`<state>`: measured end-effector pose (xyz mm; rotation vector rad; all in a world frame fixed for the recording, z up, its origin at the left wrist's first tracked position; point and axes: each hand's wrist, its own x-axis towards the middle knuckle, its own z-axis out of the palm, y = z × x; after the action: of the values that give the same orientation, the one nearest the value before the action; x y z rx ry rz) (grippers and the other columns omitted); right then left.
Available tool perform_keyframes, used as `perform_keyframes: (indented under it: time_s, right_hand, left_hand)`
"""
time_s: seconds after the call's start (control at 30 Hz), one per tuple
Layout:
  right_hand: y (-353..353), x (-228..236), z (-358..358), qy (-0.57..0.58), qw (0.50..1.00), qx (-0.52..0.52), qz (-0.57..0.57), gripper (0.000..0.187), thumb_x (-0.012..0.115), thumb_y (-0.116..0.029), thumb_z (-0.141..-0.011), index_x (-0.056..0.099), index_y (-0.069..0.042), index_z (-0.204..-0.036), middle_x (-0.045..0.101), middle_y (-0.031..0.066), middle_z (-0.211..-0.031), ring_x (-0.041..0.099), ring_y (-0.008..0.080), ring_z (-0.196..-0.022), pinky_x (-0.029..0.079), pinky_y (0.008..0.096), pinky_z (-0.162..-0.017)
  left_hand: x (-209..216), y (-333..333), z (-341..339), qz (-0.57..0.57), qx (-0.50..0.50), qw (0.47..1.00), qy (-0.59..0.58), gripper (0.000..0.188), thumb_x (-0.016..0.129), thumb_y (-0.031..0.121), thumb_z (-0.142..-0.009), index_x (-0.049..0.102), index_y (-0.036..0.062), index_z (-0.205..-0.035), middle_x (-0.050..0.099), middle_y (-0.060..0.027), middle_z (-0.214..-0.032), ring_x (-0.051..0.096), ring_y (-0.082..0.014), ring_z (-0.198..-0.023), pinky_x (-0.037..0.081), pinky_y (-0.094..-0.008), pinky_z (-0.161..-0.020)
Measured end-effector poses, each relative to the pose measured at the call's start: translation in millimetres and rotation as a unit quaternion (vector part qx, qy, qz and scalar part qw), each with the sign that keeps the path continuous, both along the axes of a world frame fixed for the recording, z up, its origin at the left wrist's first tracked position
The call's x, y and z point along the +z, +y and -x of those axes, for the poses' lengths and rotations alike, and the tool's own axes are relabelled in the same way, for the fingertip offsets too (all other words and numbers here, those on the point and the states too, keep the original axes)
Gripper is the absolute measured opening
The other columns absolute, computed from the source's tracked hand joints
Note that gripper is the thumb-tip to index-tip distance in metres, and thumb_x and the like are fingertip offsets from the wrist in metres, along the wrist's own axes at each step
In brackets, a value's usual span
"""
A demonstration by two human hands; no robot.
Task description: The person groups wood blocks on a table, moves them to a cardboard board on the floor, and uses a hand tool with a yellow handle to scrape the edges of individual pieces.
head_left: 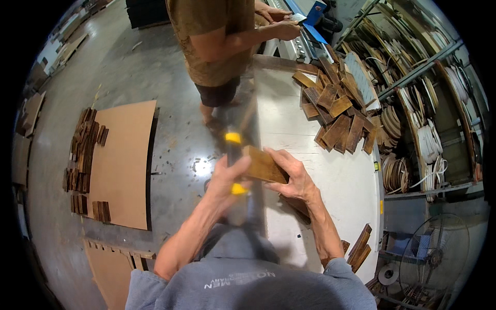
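Observation:
Over the left edge of a white-topped table (pixel 284 119), my right hand (pixel 294 173) grips a brown wooden block (pixel 266 166) by its right end, thumb along the top edge. My left hand (pixel 225 181) is closed around a dark tool with yellow ends (pixel 233 138), blurred by motion, so its kind is unclear. That tool is close against the left end of the block; whether they touch cannot be made out. Below my right hand, partly hidden by it, another dark wooden piece (pixel 297 209) lies on the table.
A heap of brown wood blocks (pixel 336 106) covers the table's far right; several more (pixel 359 248) lie near right. A co-worker (pixel 212 41) stands ahead at a machine. To the left, stacked wood pieces (pixel 80 150) edge a tan panel (pixel 124 165). Racks (pixel 429 113) and a fan (pixel 436 253) stand right.

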<state>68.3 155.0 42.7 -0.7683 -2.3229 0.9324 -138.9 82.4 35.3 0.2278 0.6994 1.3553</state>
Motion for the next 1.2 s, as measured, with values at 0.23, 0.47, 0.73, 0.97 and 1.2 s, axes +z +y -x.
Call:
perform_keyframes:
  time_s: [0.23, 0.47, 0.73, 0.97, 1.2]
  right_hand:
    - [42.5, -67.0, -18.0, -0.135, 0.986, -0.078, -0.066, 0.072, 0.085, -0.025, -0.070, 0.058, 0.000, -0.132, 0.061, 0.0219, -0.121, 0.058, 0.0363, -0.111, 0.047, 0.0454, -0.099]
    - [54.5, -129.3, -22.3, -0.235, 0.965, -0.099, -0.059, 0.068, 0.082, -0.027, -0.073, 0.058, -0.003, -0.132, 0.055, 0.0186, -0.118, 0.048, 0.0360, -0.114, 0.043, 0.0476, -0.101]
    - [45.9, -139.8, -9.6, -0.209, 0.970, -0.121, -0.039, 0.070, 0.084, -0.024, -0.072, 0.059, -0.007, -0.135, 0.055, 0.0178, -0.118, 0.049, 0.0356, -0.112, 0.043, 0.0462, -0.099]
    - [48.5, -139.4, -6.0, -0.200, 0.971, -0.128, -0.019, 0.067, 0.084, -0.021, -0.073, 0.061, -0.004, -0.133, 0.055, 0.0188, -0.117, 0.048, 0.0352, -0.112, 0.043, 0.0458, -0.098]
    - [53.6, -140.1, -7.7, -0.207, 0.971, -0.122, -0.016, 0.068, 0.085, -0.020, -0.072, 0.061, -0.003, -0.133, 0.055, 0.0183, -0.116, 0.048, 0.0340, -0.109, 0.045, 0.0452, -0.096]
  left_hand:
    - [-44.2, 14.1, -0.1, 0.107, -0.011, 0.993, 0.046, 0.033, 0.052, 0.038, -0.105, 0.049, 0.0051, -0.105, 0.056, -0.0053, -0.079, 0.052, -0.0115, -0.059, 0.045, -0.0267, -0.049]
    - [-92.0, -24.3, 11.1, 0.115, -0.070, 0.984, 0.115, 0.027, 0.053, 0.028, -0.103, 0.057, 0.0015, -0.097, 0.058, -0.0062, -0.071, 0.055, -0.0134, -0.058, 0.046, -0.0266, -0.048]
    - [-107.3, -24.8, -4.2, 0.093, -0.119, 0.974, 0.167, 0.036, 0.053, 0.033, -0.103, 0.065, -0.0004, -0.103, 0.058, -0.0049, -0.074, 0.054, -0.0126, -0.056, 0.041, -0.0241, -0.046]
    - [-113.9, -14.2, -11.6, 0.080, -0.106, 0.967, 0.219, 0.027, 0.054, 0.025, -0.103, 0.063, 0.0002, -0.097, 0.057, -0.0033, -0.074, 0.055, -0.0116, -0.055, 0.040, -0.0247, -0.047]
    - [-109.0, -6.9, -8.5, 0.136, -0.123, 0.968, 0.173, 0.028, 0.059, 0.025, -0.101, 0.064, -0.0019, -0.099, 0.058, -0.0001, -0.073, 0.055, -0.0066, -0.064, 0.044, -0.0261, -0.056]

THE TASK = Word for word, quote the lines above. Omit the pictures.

RESULT OF THE TASK =
`<state>`: measured end-effector pose (xyz mm; rotation vector rad; all in a world frame fixed for the recording, z up, its origin at the left wrist's first tracked position; point and axes: each hand's wrist, its own x-axis towards the middle knuckle, its own z-axis out of the palm, y = z × x; after the action: of the values that give the same orientation, the one nearest the value before the action; x y z rx ry rz) (grippers and the other columns omitted); right then left.
Available tool perform_keyframes, used as `perform_keyframes: (indented under it: time_s, right_hand, left_hand)`
"""
time_s: seconds after the call's start (control at 30 Hz), one per tuple
Layout:
  right_hand: y (-353..353), x (-228..236), z (-358..358), qy (-0.57..0.58), qw (0.50..1.00), qx (-0.52..0.52), qz (-0.57..0.57), gripper (0.000..0.187), thumb_x (-0.012..0.115), thumb_y (-0.116..0.029), thumb_z (-0.141..-0.011), index_x (-0.056..0.099), index_y (-0.069..0.042), index_z (-0.204..-0.036), middle_x (-0.045..0.101), middle_y (-0.031..0.066), middle_z (-0.211..-0.031), ring_x (-0.041..0.099), ring_y (-0.008..0.080), ring_z (-0.196..-0.022), pinky_x (-0.029..0.079), pinky_y (0.008..0.096), pinky_z (-0.162..-0.017)
  left_hand: x (-209..216), y (-333..333), z (-341..339), qz (-0.57..0.57), qx (-0.50..0.50), qw (0.47..1.00), qy (-0.59..0.58), gripper (0.000..0.188), thumb_x (-0.016..0.129), thumb_y (-0.031..0.121), thumb_z (-0.142..-0.009), index_x (-0.049..0.102), index_y (-0.036..0.062), index_z (-0.205..-0.035), middle_x (-0.050..0.099), middle_y (-0.060..0.027), middle_z (-0.214..-0.032), ring_x (-0.051..0.096), ring_y (-0.082..0.014), ring_z (-0.198..-0.023), pinky_x (-0.037..0.081), pinky_y (-0.094..-0.008), pinky_z (-0.161..-0.020)
Measured end-effector poses, each relative to the pose measured at the call's start: translation in millimetres and rotation as a unit quaternion (vector part qx, qy, qz and scalar part qw), each with the sign that keeps the path continuous, both along the axes of a world frame fixed for the recording, z up, its origin at the left wrist's first tracked position
The call's x, y and z point along the +z, +y and -x of those axes, for the poses' lengths and rotations alike, and the tool's own axes are relabelled in the same way, for the fingertip offsets too (all other words and numbers here, those on the point and the states too, keep the original axes)
Gripper is the absolute measured opening
The other columns absolute, computed from the source's tracked hand joints
Note that gripper is the thumb-tip to index-tip distance in metres, and thumb_x and the like are fingertip offsets from the wrist in metres, along the wrist's own axes at each step
In brackets, a value's usual span
"""
A demonstration by two human hands; no robot.
Task description: The person groups wood blocks on a table, moves them to a cardboard board on the floor, and uses a hand tool with a yellow handle to scrape the edges of individual pieces.
head_left: 
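Observation:
Over the left edge of a white-topped table (pixel 284 119), my right hand (pixel 294 173) grips a brown wooden block (pixel 266 166) by its right end, thumb along the top edge. My left hand (pixel 225 181) is closed around a dark tool with yellow ends (pixel 233 138), blurred by motion, so its kind is unclear. That tool is close against the left end of the block; whether they touch cannot be made out. Below my right hand, partly hidden by it, another dark wooden piece (pixel 297 209) lies on the table.
A heap of brown wood blocks (pixel 336 106) covers the table's far right; several more (pixel 359 248) lie near right. A co-worker (pixel 212 41) stands ahead at a machine. To the left, stacked wood pieces (pixel 80 150) edge a tan panel (pixel 124 165). Racks (pixel 429 113) and a fan (pixel 436 253) stand right.
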
<state>68.3 155.0 42.7 -0.7683 -2.3229 0.9324 -138.9 82.4 35.3 0.2278 0.6994 1.3553</state>
Motion for the next 1.2 s, as measured, with values at 0.23, 0.47, 0.73, 0.97 and 1.2 s, axes +z +y -x.
Call:
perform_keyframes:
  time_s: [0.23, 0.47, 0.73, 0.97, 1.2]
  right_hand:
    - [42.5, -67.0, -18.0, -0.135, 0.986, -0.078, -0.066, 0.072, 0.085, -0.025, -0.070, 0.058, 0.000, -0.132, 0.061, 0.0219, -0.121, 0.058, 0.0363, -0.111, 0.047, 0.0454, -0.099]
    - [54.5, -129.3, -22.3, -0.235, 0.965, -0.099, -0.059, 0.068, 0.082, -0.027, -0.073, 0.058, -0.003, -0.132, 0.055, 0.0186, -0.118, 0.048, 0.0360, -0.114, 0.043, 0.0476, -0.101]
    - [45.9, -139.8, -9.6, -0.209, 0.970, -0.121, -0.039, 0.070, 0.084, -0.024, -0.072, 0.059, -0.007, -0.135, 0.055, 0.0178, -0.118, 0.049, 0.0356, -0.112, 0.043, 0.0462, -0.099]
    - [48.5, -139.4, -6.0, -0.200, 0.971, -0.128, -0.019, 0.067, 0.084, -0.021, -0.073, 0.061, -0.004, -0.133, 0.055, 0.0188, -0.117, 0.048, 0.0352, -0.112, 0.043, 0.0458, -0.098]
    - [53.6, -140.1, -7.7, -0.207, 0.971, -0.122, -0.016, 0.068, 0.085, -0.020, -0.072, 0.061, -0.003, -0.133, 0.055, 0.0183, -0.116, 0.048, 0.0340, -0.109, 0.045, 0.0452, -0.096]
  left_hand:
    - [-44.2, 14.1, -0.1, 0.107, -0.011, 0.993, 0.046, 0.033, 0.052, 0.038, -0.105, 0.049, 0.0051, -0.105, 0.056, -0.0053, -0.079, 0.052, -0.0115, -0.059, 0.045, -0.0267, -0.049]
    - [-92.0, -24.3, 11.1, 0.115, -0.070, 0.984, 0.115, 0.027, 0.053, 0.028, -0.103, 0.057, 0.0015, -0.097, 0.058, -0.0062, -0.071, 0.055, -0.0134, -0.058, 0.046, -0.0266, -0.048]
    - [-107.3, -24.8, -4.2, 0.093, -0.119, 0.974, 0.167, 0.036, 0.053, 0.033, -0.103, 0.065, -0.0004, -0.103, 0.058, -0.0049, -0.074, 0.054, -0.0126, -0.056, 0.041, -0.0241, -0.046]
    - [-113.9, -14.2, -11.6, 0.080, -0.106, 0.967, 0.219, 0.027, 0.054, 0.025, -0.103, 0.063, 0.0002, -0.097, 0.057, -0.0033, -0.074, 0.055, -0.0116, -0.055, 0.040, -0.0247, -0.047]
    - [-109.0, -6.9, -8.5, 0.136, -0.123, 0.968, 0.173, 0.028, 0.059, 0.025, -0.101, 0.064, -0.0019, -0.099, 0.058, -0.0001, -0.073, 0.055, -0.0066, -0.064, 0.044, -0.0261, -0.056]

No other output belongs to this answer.